Petit rappel historique : pourquoi les architectes de la Guerre froide voulaient la mort de Kennedy

Au moment où le danger de guerre nucléaire entre les Etats-Unis et la Russie s’amplifie, il est utile, et pas seulement pour les Américains, de considérer l’approche adoptée à l’époque par le président américain John F. Kennedy (janvier 1961-novembre 1963) – et qui lui a sans doute coûté la vie.

Kennedy avait compris que la menace d’annihilation nucléaire, devenue réelle lors de la crise des missiles de Cuba, rendait impératif un changement dans les relations entre les deux grandes nations. Il savait que son homologue soviétique, Nikita Khrouchtchev, subissait de la part des « fauteurs de guerre » de son propre camp les mêmes pressions que lui-même de son côté. La mentalité de la Guerre froide, dominante chez la plupart de ses conseillers militaires, diplomatiques et des services de renseignement, s’était ancrée également dans l’esprit de l’électeur américain. Aussi le président Kennedy se demandait-il s’ils accepteraient une ligne moins « dure » à l’égard du communisme, ou si les faucons parviendraient à torpiller une politique de détente.

JFK atténua les tensions avec l’URSS en utilisant les voies officieuses mises en place pour résoudre pacifiquement la crise des missiles de Cuba et parvint à conclure le traité d’interdiction des essais nucléaires. Mais il hésitait à affronter plus directement et publiquement ceux pour qui parler de paix s’apparentait à une politique d’« apaisement » vis-à-vis du communisme. En effet, la pression augmentait à l’approche des élections présidentielles de 1964, et à cause de la difficulté croissante de continuer à soutenir le gouvernement du Sud-Vietnam sans un déploiement militaire beaucoup plus conséquent.

JFK était convaincu qu’on lui mentait sur la possibilité d’un succès militaire au Vietnam et que les Etats-Unis ne devaient pas s’impliquer davantage dans cette guerre au nom d’un anticommuniste rigide.

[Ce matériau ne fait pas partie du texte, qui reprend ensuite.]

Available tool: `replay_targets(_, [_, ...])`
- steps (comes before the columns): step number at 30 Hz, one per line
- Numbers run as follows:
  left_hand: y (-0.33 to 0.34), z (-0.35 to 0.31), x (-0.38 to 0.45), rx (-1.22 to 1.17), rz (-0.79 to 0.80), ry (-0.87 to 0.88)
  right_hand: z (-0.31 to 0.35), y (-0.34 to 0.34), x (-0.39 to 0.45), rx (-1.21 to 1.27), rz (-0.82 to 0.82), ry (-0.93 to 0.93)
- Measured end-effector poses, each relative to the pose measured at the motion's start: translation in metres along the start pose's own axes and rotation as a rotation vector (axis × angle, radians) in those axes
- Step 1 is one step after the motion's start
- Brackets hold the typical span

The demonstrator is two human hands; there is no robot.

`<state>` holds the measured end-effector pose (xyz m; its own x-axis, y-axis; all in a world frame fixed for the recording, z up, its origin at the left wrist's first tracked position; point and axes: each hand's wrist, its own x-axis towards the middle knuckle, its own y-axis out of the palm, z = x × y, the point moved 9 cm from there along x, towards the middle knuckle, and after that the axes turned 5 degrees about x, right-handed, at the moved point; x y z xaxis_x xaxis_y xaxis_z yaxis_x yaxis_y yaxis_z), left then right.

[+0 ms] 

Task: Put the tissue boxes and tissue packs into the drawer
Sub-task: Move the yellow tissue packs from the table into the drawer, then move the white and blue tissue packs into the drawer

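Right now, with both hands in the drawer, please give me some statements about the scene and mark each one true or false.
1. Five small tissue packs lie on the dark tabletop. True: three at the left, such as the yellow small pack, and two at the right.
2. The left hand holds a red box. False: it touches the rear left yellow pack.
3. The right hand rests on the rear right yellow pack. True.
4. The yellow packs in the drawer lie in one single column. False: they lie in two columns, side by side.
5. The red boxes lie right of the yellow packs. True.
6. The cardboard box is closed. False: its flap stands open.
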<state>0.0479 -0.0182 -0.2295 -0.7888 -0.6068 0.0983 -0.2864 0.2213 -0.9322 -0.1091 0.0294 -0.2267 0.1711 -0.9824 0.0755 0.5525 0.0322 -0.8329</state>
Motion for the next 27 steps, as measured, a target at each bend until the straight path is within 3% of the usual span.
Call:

À l’automne 1963, il commença donc le désengagement des Etats-Unis et le 11 octobre, il promulgua le mémo 263 sur la Sécurité nationale, autorisant le retrait de 1000 militaires américains avant la fin de l’année, et de tous les effectifs avant la fin de 1965.

Mais les implications politiques de cette décision lui posaient problème. Selon les documents rassemblés par James Douglass dans JFK and the Unspeakable : Why He Died and Why It Matters (JFK et l’indicible – Pourquoi Kennedy a été assassiné), Kennedy était obsédé par la résolution de ce dilemme. Il avait confié à son vieil ami Charles Bartlett : « Nous n’avons aucune chance de l’emporter là-bas. (…) Ils [les Vietnamiens] vont nous virer de là pratiquement à tout moment. Mais je ne peux pas abandonner un territoire comme celui-ci aux communistes, puis me faire élire par le peuple américain. »

Que nous apprend cette lutte menée par JFK pour transformer la politique étrangère américaine, à la lumière de la menace existentielle qui pèse sur nous aujourd’hui ? En 2004, lors d’une conversation sur l’assassinat de Kennedy, Lyndon LaRouche confia à ses associés qu’à l’époque, l’erreur du jeune président avait été de mener une « guerre de cabinet », dans l’idée qu’il pourrait soit rallier les faucons à son plan, soit les mater jusqu’après l’élection de 1964 et organiser le retrait ensuite. Selon LaRouche, c’était un piège qui rendait la guerre inévitable, et sa chute également. Il aurait dû au contraire utiliser sa position de Président pour amener la population à comprendre le piège de la logique de la Guerre froide, et corriger l’erreur commise par l’ancien président Harry Truman en reniant l’alliance de guerre avec l’URSS et fourvoyant les Etats-Unis dans la division du monde en deux empires, voulue par Churchill.

Evidemment, Joe Biden n’est pas John Kennedy et jusqu’à présent, aucun candidat à l’élection présidentielle américaine de 2024 n’a fait preuve des qualités requises pour un homme d’État. D’où la nécessité que les « patriotes et de citoyens du monde » construisent un mouvement de paix crédible, basé sur la réalisation des objectifs communs de toute l’humanité, comme le propose l’Institut Schiller.